As the emergence of the internet liberated you to explain how you met your POPnet friends or, like me, are you unable to overcome that mid-80s stigma, even now, on the dawn of the third millenium?
-- Andrew Lloyd (firstname.lastname@example.org), August 10, 1999
Well, after college and work and all that, I have a good number of friends that didn't come from POPnet. But for a while, nearly all of my friends came directly or indirectly from POPnet or BBS's, and a good number of them are still about.
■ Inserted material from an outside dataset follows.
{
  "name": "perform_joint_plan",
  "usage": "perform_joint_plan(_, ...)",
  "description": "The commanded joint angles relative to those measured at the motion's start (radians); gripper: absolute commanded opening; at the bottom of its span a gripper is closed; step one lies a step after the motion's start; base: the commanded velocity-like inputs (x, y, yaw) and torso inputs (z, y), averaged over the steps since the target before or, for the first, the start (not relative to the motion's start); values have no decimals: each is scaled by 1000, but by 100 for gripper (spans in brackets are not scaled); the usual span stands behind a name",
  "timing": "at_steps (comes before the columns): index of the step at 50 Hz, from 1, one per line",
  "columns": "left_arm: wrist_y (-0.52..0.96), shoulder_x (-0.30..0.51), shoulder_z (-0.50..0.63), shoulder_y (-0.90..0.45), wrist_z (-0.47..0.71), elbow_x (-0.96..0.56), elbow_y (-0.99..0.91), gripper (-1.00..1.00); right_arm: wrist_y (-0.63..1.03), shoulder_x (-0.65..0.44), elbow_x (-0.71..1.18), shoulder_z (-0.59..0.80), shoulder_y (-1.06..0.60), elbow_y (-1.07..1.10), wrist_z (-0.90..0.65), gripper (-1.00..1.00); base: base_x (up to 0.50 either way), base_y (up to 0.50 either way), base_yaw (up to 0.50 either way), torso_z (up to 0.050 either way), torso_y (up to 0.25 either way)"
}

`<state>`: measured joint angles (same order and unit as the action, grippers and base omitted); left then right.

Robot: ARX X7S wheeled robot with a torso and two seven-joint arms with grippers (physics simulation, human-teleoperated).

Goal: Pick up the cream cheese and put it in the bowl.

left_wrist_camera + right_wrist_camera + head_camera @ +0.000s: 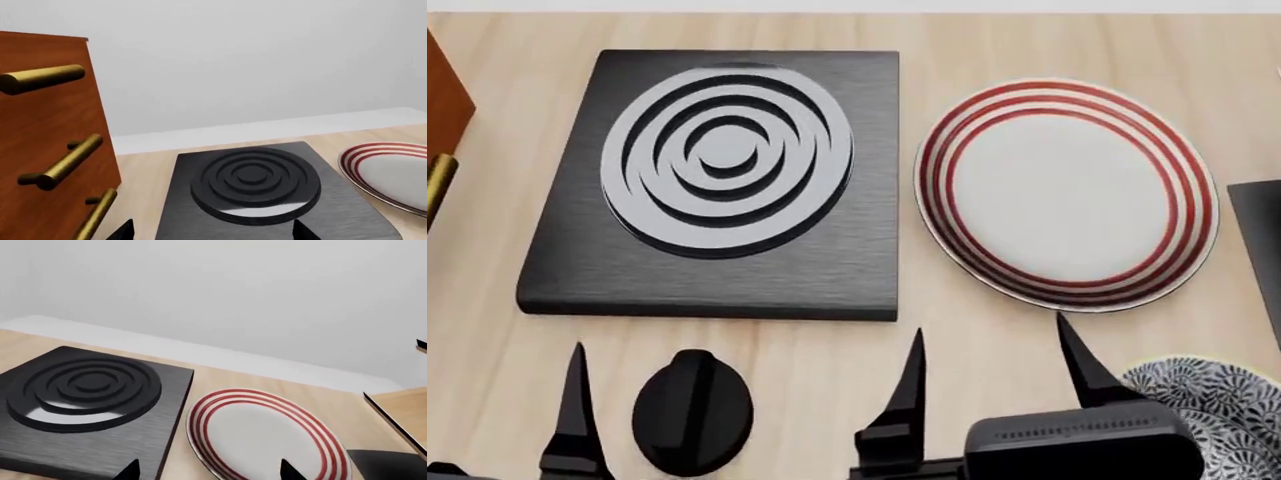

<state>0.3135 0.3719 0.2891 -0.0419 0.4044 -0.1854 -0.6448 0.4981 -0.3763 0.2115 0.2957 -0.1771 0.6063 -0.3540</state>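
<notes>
The cream cheese is out of view in every frame. Only part of the bowl, patterned grey and white, shows at the bottom right of the head view, just right of my right arm. My right gripper is open and holds nothing; its fingertips straddle the gap between the stove plate and the red-ringed plate. My left gripper is open and empty too, its tips low in front of the stove plate. One of its fingers stands at the head view's lower left.
A black stove plate with grey rings lies centre left, its black knob in front. A white plate with red rings lies to its right. A wooden cabinet with brass handles stands at the left. A dark object is cut off at the right edge.
</notes>
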Motion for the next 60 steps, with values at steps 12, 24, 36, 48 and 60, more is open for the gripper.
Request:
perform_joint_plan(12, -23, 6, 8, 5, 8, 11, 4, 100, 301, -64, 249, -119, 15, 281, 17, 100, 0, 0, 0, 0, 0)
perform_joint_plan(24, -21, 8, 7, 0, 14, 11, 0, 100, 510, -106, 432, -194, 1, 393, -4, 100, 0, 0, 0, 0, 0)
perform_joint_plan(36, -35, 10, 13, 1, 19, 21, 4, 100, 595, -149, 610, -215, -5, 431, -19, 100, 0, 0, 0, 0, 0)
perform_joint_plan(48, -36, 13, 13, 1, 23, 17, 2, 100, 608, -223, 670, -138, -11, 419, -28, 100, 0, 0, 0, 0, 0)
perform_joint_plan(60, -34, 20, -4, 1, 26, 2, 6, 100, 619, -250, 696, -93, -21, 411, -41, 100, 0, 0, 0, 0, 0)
Before that, I think I could count them on one hand.
I don't have any problem talking about how I met friends on local computer systems in the late 80's/early 90's, even though there are dozens of technical computer professionals who don't even know what a BBS is. ("okay, imagine the Internet, like you can chat, email, share messages etc, right? now imagine it's about a billion times simpler and runs on one computer with a few phone lines, and mostly just local people call in, okay?")
Of course, I was never too worried about "the stigma". I was happy to have friends in the first place, and plus *my* friends knew how to use computers! :) In fact I realized one day in 1992 or so that 90 percent of everyone I knew was either a BBSer or had been introduced to me by one. I proceeded to brag about this to the other 10 percent.